(Beginning of Extracted data)

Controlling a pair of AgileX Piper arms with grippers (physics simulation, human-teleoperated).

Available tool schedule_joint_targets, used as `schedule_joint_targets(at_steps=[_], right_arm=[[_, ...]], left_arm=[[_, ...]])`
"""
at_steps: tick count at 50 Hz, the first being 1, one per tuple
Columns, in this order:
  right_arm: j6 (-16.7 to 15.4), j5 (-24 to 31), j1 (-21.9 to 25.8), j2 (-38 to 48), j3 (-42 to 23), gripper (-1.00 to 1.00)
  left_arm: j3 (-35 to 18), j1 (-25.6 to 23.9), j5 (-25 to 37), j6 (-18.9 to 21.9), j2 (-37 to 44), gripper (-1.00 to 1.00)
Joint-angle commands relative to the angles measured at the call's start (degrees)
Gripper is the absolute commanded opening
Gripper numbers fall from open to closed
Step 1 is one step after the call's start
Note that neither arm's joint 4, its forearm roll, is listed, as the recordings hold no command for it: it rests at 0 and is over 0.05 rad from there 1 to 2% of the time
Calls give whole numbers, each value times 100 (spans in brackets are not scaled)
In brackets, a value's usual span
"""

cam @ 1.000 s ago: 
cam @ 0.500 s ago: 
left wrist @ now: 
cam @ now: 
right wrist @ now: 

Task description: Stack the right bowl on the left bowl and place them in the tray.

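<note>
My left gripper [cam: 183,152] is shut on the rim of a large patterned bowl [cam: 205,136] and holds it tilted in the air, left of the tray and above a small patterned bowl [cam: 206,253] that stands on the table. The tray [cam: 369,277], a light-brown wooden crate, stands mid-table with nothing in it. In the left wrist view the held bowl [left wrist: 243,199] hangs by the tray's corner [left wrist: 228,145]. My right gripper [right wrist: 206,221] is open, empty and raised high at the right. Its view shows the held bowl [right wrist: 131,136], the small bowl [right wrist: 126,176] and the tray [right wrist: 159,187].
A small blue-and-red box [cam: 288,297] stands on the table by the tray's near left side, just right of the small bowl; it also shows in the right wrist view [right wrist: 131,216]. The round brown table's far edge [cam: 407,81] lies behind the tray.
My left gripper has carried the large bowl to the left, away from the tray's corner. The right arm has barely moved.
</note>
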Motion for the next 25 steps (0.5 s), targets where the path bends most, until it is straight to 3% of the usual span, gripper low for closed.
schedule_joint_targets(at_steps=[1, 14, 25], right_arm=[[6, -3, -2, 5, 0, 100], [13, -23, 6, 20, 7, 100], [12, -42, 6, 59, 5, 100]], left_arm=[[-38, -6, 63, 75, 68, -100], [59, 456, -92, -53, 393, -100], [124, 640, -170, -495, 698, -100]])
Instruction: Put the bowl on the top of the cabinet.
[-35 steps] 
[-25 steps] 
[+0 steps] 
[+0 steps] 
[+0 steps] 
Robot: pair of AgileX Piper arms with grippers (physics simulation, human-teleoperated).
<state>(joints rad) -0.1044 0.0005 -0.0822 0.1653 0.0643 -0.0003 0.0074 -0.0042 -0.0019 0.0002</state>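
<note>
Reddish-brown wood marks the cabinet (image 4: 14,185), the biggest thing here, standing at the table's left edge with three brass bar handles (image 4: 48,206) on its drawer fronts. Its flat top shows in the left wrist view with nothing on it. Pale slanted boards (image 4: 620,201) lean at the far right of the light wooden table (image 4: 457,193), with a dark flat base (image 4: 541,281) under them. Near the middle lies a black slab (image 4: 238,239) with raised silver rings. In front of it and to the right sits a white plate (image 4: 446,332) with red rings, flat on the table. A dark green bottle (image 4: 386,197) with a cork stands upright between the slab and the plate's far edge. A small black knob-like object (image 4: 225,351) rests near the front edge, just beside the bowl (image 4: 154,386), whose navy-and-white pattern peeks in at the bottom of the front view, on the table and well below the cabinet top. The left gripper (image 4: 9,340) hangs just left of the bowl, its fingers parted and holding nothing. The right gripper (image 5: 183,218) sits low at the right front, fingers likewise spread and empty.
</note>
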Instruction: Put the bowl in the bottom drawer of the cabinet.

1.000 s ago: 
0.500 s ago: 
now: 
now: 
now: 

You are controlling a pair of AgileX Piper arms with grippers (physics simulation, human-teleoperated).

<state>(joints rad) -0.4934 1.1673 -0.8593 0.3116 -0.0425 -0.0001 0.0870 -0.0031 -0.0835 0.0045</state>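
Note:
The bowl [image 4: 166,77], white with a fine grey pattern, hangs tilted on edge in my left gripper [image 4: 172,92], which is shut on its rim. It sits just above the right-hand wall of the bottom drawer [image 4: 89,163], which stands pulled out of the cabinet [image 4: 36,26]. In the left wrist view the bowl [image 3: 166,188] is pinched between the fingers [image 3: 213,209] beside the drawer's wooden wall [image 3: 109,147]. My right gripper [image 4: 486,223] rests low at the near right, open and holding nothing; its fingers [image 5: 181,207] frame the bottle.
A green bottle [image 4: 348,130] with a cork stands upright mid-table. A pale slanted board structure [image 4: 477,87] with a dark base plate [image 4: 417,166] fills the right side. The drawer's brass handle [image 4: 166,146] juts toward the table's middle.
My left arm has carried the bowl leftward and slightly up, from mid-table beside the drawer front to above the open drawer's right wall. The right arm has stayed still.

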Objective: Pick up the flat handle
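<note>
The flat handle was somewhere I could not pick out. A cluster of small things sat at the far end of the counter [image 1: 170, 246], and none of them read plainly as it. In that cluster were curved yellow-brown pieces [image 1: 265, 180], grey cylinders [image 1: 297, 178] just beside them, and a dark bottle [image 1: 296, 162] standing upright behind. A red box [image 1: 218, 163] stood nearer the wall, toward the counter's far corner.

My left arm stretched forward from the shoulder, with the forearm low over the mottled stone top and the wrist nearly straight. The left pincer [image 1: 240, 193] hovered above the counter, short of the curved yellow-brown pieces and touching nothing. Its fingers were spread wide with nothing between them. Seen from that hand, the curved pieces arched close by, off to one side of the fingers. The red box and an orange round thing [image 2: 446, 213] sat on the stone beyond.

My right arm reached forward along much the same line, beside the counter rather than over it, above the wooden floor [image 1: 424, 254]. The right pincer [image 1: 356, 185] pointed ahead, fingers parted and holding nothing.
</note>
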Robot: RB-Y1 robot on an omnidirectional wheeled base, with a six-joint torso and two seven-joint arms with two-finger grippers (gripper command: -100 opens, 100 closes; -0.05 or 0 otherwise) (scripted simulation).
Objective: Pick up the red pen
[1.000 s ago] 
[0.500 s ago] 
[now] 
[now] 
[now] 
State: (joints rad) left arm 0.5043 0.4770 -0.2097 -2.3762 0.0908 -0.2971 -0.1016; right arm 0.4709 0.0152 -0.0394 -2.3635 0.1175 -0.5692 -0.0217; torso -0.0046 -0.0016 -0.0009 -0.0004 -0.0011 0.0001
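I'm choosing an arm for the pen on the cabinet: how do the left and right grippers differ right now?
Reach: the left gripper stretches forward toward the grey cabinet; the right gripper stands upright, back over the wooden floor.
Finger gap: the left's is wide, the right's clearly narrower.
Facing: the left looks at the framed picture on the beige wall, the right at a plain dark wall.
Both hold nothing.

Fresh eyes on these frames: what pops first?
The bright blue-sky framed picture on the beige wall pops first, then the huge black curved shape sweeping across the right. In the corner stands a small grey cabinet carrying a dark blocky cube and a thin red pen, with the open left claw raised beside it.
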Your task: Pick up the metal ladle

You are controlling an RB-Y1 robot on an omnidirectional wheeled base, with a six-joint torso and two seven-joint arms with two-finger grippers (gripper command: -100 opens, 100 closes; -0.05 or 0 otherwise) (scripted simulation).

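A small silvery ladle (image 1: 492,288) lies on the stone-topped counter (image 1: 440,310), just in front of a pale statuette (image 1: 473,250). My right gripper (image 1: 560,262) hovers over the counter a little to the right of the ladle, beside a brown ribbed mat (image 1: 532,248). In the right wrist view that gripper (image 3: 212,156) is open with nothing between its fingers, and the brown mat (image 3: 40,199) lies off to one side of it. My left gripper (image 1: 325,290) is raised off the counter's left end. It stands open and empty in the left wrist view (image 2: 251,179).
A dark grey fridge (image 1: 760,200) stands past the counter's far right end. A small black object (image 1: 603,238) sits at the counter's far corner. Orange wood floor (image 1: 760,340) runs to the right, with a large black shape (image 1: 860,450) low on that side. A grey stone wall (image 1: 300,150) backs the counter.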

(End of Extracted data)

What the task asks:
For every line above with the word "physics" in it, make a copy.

The answer:
Controlling a pair of AgileX Piper arms with grippers (physics simulation, human-teleoperated).
Robot: pair of AgileX Piper arms with grippers (physics simulation, human-teleoperated).
You are controlling a pair of AgileX Piper arms with grippers (physics simulation, human-teleoperated).

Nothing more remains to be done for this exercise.